┏━━

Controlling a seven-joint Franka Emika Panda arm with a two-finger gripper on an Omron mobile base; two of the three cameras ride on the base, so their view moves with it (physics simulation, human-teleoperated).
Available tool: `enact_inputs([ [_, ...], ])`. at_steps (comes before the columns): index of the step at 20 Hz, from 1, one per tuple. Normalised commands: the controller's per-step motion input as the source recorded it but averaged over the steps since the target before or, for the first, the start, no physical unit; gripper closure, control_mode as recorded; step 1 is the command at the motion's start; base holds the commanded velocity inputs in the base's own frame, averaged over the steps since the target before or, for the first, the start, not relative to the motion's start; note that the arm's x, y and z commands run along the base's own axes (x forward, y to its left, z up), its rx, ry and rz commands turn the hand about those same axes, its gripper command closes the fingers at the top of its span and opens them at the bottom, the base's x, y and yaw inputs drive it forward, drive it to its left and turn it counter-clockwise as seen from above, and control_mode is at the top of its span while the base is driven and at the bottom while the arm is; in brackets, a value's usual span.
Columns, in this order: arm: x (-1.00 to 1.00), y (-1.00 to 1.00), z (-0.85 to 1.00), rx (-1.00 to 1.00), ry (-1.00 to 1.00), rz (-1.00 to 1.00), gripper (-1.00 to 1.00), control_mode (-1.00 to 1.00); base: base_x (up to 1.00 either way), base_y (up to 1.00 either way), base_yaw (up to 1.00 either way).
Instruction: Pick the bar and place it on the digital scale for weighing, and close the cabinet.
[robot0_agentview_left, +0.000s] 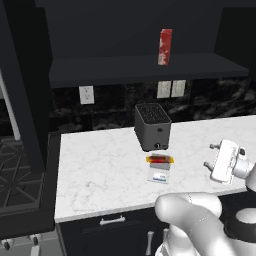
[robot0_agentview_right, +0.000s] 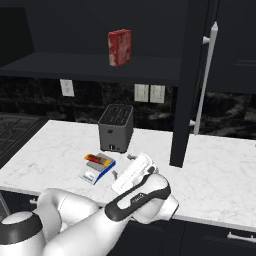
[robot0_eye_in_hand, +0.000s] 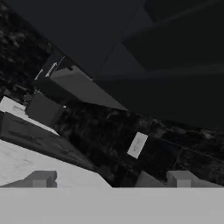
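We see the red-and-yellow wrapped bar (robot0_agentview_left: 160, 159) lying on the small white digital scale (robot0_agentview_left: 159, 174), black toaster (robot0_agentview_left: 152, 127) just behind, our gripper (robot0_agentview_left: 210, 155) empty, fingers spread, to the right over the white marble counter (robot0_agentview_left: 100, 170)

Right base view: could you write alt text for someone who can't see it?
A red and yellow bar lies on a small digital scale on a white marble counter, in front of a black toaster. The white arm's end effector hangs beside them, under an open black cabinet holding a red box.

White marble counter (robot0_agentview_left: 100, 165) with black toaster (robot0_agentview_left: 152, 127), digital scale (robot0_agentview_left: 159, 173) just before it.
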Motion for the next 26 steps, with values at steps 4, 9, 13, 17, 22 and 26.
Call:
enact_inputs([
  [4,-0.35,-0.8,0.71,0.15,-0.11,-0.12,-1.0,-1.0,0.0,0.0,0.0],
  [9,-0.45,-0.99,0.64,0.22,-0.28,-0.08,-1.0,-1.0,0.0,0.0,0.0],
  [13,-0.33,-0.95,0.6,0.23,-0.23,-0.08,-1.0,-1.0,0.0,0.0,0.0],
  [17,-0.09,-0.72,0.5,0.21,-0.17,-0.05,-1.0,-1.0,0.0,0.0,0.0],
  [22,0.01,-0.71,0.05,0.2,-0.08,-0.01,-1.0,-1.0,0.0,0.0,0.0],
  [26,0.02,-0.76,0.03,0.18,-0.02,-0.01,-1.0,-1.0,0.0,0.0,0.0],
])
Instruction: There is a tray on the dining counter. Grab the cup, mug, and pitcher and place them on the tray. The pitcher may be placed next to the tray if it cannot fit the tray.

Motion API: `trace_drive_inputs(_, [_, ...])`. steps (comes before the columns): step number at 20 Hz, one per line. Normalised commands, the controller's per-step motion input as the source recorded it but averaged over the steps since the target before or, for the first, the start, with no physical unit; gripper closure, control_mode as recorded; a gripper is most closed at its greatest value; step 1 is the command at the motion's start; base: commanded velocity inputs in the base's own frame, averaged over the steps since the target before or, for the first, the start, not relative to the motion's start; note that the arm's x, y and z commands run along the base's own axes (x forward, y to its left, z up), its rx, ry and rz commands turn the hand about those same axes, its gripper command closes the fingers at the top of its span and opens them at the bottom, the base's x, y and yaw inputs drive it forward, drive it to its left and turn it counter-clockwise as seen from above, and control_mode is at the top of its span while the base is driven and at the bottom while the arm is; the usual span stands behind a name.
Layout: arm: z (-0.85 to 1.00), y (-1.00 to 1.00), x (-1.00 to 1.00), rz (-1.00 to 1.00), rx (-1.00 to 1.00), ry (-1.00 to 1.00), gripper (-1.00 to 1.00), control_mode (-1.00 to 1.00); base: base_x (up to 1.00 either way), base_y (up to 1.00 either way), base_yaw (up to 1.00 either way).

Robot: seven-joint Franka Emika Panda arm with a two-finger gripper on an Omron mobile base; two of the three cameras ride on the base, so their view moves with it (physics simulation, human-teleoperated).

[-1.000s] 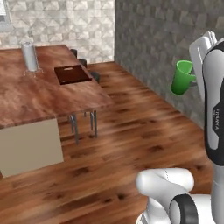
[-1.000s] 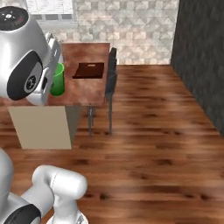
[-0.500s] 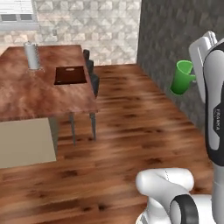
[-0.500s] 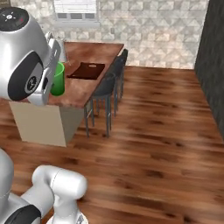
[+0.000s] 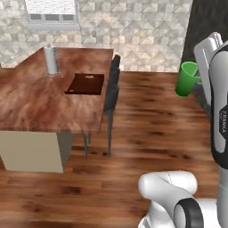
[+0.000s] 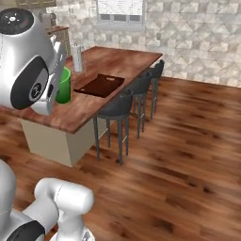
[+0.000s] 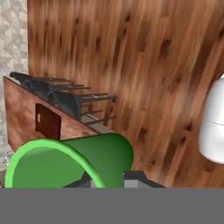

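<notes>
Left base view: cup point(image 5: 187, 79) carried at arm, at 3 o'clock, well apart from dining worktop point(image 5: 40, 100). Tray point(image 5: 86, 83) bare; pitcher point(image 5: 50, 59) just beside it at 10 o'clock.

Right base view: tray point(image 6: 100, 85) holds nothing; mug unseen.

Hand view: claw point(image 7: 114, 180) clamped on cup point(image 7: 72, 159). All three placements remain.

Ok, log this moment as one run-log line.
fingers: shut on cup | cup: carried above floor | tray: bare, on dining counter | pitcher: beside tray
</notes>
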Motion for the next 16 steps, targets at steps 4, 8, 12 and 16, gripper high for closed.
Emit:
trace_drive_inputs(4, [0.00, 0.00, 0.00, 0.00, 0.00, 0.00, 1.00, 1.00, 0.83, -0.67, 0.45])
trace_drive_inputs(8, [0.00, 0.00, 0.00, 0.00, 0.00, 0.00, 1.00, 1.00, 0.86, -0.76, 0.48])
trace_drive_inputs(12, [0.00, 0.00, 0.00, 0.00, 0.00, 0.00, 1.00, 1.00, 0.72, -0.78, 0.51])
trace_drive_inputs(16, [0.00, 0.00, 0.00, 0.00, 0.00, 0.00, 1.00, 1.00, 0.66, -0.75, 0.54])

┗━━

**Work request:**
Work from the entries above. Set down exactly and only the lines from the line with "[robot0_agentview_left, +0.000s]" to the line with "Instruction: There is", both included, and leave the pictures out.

**Response area:**
[robot0_agentview_left, +0.000s] 
[robot0_agentview_right, +0.000s] 
[robot0_eye_in_hand, +0.000s] 
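We see the red-and-yellow wrapped bar (robot0_agentview_left: 160, 159) lying on the small white digital scale (robot0_agentview_left: 159, 174), black toaster (robot0_agentview_left: 152, 127) just behind, our gripper (robot0_agentview_left: 210, 155) empty, fingers spread, to the right over the white marble counter (robot0_agentview_left: 100, 170)

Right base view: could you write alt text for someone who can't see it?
A red and yellow bar lies on a small digital scale on a white marble counter, in front of a black toaster. The white arm's end effector hangs beside them, under an open black cabinet holding a red box.

White marble counter (robot0_agentview_left: 100, 165) with black toaster (robot0_agentview_left: 152, 127), digital scale (robot0_agentview_left: 159, 173) just before it.
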Motion for the next 26 steps, with values at steps 4, 9, 13, 17, 22 and 26.
Call:
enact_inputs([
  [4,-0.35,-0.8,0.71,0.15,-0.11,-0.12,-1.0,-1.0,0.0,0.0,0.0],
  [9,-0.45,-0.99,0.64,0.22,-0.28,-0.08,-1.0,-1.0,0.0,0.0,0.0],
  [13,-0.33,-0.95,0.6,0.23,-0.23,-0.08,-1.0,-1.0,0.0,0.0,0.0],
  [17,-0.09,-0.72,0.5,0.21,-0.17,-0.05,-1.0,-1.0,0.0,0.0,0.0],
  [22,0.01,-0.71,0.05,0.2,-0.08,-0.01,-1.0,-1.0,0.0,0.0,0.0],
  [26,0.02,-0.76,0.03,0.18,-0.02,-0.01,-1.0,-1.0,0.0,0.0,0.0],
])
Instruction: There is a tray on the dining counter. Grab the cup, mug, and pitcher and place them on the tray. The pitcher may be placed next to the tray if it cannot fit the tray.

No more output remains.